No Brasil, mulheres disputam a prova dos Três Tambores

Por Redação

REDAÇÃO

25/08/2025 • 16:00 • Atualizado em 25/08/2025 • 16:00

Em Barretos, mulheres disputam Três Tambores
Em Barretos, mulheres disputam Três Tambores - Foto: Divulgação/ABQM

A Festa do Peão de Barretos, que acontece em Barretos, no interior de São Paulo, até o dia 31 de agosto, revela os principais atletas de esportes equestres e de rodeio.
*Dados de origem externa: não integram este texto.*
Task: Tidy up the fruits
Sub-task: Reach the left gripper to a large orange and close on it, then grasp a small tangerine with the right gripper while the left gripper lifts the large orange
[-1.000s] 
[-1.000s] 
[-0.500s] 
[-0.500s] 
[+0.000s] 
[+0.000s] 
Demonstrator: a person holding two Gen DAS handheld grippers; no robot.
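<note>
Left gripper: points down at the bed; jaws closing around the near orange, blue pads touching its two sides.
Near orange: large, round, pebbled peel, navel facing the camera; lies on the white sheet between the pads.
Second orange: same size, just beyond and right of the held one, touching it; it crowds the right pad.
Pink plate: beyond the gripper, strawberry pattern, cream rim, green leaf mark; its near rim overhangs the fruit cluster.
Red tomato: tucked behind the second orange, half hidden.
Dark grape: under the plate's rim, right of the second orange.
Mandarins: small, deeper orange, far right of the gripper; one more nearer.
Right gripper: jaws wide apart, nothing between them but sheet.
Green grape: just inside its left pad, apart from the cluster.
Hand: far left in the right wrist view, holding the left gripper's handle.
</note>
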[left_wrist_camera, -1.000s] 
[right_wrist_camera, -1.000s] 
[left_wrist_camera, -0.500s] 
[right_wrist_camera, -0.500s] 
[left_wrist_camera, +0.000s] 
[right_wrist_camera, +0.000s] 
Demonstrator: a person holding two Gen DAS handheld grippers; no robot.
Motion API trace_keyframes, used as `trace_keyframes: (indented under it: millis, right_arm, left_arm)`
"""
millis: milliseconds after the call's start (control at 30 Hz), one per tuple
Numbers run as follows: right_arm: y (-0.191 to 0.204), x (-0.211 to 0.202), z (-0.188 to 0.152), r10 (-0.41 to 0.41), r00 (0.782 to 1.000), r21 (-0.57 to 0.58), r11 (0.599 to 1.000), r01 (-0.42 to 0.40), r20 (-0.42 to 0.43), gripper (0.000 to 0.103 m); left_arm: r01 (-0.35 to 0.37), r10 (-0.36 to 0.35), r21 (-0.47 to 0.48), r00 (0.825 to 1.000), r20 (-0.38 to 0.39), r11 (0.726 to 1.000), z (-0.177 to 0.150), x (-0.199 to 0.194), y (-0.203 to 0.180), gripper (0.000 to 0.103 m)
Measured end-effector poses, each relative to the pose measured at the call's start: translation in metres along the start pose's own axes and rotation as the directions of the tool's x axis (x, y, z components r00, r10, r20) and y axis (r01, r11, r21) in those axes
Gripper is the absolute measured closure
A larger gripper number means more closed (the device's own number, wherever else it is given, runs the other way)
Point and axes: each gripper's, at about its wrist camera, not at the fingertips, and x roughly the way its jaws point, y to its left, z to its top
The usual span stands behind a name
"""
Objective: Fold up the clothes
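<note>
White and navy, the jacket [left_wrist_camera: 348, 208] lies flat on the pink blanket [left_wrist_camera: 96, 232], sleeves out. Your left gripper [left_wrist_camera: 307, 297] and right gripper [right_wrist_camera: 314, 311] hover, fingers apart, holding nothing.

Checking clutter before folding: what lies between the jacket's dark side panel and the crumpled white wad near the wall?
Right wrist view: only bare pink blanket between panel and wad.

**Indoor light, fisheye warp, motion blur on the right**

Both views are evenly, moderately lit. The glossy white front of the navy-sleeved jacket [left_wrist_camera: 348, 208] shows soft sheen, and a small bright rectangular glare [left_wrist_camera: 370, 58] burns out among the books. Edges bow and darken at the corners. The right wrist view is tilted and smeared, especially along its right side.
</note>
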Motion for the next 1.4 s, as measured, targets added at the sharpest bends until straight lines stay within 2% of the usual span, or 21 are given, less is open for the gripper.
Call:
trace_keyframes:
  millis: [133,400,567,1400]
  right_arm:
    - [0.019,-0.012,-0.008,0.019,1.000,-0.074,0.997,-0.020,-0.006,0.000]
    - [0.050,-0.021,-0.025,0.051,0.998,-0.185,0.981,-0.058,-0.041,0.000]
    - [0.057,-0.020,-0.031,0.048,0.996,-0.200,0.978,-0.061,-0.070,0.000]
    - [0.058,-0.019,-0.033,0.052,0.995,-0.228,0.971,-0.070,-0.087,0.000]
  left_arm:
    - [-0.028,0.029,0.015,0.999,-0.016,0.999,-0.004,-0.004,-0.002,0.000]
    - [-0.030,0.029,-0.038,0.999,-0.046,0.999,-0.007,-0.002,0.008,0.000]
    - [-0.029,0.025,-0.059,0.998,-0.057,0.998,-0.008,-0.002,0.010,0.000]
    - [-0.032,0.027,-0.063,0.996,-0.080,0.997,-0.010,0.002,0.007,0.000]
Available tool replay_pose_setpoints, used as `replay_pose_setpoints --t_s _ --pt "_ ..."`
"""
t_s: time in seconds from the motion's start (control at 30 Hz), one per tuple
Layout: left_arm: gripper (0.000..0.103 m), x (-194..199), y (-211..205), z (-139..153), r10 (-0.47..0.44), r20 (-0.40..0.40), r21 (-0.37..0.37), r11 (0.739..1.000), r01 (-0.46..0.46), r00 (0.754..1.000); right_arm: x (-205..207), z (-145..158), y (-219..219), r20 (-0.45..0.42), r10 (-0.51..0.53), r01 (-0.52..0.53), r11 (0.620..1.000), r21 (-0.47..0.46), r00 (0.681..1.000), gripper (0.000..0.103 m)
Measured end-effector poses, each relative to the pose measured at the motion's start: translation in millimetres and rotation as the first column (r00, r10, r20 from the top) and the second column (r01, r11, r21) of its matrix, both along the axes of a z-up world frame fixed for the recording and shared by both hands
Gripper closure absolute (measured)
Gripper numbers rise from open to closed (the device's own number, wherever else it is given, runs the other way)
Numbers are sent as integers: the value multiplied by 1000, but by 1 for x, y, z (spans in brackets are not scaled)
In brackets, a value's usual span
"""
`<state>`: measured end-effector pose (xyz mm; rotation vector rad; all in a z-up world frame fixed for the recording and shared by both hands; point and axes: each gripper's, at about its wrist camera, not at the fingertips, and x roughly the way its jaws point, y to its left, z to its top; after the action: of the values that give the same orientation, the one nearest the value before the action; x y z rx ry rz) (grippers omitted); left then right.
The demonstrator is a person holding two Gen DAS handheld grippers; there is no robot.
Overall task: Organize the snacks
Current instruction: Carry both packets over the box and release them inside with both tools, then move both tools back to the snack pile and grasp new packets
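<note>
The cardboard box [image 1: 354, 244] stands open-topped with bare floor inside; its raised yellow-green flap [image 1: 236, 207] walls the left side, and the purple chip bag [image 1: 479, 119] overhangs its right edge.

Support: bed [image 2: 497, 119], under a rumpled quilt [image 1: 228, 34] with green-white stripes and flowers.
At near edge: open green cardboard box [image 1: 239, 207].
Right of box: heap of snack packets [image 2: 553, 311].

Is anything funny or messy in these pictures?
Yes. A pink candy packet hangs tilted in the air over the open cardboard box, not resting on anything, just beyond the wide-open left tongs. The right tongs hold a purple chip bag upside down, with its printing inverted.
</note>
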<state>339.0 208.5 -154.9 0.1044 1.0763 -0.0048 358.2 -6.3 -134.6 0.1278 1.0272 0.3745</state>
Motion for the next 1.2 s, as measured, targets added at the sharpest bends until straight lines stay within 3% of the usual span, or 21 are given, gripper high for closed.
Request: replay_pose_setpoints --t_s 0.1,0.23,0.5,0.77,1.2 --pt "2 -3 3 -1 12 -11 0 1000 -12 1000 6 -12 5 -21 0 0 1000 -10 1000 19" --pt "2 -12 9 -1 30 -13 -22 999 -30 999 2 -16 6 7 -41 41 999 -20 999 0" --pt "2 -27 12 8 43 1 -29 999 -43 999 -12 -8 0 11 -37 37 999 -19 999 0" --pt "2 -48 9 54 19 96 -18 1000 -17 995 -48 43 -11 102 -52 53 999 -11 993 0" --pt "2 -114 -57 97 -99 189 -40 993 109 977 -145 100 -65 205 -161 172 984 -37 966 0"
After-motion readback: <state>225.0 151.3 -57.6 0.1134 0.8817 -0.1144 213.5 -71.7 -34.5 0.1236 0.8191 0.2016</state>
Do Estádio do Rodeio, no Parque do Peão, saem campeões em modalidades projetados para disputar as provas no rodeio do Texas, nos Estados Unidos.

Neste fim de semana, um peão de apenas 19 anos, Gustavo Luis, recebeu o título de campeão da PBR Brazil, uma das etapas mais disputadas da temporada de rodeio . A final do rodeio internacional acontecerá no próximo fim de semana.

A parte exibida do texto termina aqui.